Access targets for cancer are to focus on telling patients whether they have cancer sooner, rather than measuring the time it takes for a patient to be seen by a doctor.
Proposals for new access standards, published today, have confirmed the NHS is planning on dropping the two-week target for patients to be seen by a specialist after urgent referral by their GP. It will replace it with a four-week target for patients to know for sure if they have cancer or not.
This will mean patients must be seen by a consultant “well before the 28-day point” to make sure they get their diagnosis within time, according to the interim report on the NHS clinical director’s clinical review of access standards.
The report has proposed changes to “allow a renewed focus on diagnosis – the most crucial determinant of cancer survival – rather than interim steps along the patient pathway”.
It has suggested simplifying the 62-day and 31-day waiting targets. At present, each is subdivided by how a patient is referred into the pathway, what treatment the patient is going to receive, or what type of cancer they have.
Providers are obliged to start treating a fixed proportion of patients within the different standards, so 90 per cent of patients should enter treatment within 62 days if referred into the urgent pathway from a screening service. It is 85 per cent for those referred by a GP.
The new standards will introduce clear thresholds for each of the three new combined standards when they are implemented in April 2020.
And today, the Royal College of Surgeons and Royal College of Physicians released a joint statement expressing their support for “piloting, new NHS targets and measurements for cancer, emergency and planned treatment in England”.
The statement was issued by their respective leads Derek Alderson and Andrew Goddard, who have both been closely involved in the review.
It said: “Whilst improving patients’ access to care, the current standards have also led to some perverse behaviours. In the spirit of advancing medicine by testing hypotheses, we therefore support plans to pilot new NHS targets and measurements for cancer, emergency and planned treatment in England.
“The RCS and RCP have had constructive discussions with NHS England and other medical royal colleges about these standards. Their development must be driven by doing the best for patients, ensuring that they are seen and treated in a timely manner. And they should incentivise behaviours that lead to better treatment for patients, rather than hospital processes. It is crucial that any new standards are developed in partnership with doctors and patients.”
A RCEM statement said: “The college is still very clear that rather than scrapping the four-hour access standard, it should be supported by a series of complementary metrics that help understanding of the causes of long waits and crowding in emergency departments.”

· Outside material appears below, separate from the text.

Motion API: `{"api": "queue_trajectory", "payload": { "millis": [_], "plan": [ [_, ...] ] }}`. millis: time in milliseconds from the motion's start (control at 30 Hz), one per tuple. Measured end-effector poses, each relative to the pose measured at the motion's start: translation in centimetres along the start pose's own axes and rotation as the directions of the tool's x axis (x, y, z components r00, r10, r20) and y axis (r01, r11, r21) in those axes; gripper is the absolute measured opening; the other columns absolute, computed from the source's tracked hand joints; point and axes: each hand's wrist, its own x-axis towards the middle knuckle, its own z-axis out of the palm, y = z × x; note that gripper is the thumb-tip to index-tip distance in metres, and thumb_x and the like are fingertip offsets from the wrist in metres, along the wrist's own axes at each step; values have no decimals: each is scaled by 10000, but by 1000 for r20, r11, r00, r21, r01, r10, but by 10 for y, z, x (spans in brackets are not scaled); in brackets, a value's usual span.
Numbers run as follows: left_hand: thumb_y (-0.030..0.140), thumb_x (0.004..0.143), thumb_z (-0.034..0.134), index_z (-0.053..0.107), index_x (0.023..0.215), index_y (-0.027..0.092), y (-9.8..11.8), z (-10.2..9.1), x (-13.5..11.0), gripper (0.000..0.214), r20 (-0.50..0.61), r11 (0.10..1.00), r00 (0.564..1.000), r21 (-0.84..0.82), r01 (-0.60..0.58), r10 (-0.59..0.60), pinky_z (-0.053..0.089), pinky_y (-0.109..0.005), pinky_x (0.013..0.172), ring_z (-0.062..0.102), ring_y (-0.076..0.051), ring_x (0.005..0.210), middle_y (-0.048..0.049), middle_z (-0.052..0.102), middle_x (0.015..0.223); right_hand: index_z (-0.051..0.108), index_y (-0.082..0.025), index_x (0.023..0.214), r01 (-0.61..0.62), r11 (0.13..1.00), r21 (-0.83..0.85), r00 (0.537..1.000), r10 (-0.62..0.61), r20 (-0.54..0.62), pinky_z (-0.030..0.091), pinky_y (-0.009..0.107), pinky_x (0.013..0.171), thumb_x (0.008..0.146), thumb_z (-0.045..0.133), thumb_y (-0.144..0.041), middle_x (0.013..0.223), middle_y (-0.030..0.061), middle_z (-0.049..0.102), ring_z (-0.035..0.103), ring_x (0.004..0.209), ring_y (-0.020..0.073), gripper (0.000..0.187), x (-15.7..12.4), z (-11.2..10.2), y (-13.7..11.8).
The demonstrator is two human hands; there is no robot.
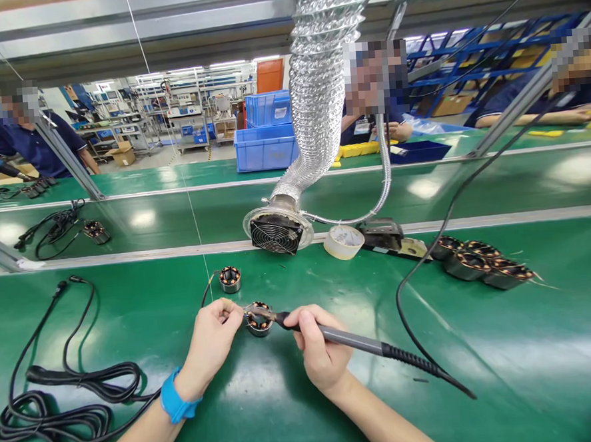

RCEM president Dr Taj Hassan added: “While we are dismayed by many of the myths being pedalled around the four-hour standard, we are keen to ensure that any changes are not imposed due to political will but are developed responsibly, collaboratively and are based upon clinical expert consensus in the best interests of patients.”
NHS Providers also welcomed the principle of updating the targets to ensure they compliment clinical practice, but the trust lobby group warned the NHS “must guard against any sense of ’moving the goalposts’ to bring the standards back within reach”.
Deputy chief executive Saffron Cordery added: “In order to win public confidence, it will be vital to ensure this process is clinically led and that any changes have been carefully tested and evaluated.
“This is particularly important in view of the fact that performance against the current standards has slipped.
“Any roll out will need to be incremental and must have the full backing of the clinical community and leadership of NHS trusts.”
A Department of Health and Social Care statement said: ”As part of the clinical review of standards we note NHS England has today set out proposals which will be trialed in a number of areas across England.”